BEGIN DATA PROVIDED

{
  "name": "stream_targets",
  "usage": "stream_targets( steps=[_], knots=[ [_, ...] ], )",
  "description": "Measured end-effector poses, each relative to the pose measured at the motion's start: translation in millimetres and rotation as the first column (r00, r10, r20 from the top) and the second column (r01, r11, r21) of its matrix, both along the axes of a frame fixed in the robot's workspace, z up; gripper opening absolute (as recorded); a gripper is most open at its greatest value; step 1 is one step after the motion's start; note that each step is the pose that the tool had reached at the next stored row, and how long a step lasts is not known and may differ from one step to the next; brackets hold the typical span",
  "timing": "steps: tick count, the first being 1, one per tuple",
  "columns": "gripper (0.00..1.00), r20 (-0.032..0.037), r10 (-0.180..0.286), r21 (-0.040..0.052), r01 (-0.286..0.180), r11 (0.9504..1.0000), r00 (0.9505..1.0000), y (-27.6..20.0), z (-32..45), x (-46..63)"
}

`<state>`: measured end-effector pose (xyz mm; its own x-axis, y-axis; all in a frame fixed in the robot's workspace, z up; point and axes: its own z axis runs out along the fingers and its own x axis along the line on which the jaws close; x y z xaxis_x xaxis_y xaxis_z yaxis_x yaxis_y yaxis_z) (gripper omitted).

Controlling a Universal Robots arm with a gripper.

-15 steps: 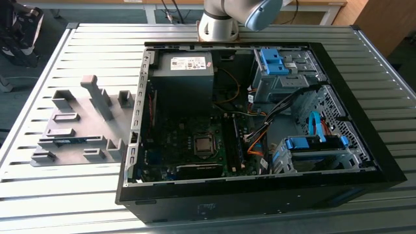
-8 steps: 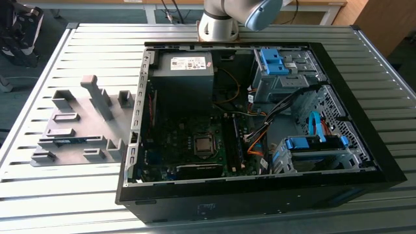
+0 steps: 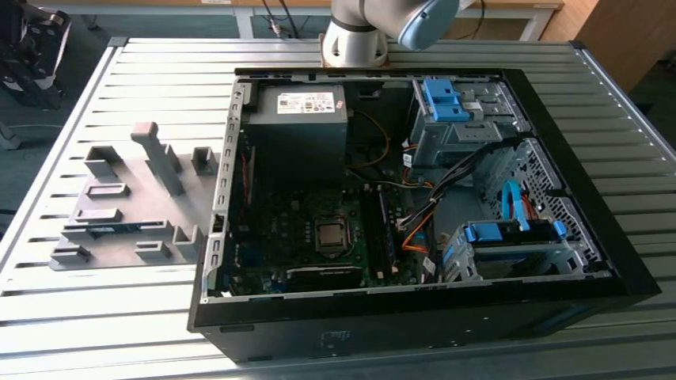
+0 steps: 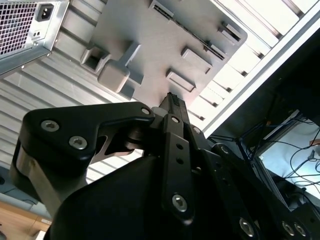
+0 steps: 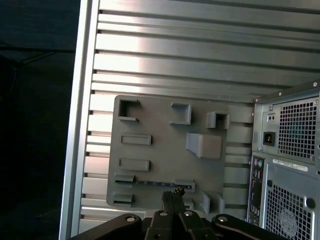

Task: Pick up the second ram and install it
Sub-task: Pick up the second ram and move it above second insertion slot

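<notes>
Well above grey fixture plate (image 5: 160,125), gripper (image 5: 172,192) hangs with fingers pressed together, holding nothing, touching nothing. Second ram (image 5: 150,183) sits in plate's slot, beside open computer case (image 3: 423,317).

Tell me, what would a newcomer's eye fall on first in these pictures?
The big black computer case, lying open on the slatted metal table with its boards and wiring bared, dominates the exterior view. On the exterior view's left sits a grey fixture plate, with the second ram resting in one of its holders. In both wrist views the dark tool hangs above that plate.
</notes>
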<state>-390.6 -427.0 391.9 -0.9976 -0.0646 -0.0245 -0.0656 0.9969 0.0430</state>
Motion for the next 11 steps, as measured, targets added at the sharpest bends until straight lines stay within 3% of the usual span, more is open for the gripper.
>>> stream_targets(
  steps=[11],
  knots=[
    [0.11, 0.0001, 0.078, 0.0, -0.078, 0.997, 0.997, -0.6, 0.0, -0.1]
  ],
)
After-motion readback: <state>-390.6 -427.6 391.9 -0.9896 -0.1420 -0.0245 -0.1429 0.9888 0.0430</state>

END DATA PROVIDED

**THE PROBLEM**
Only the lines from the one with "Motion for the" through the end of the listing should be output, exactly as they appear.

**SOLUTION FOR THIS TASK**
Motion for the next 11 steps, as measured, targets added at the sharpest bends until straight lines stay within 3% of the usual span, more is open for the gripper.
>>> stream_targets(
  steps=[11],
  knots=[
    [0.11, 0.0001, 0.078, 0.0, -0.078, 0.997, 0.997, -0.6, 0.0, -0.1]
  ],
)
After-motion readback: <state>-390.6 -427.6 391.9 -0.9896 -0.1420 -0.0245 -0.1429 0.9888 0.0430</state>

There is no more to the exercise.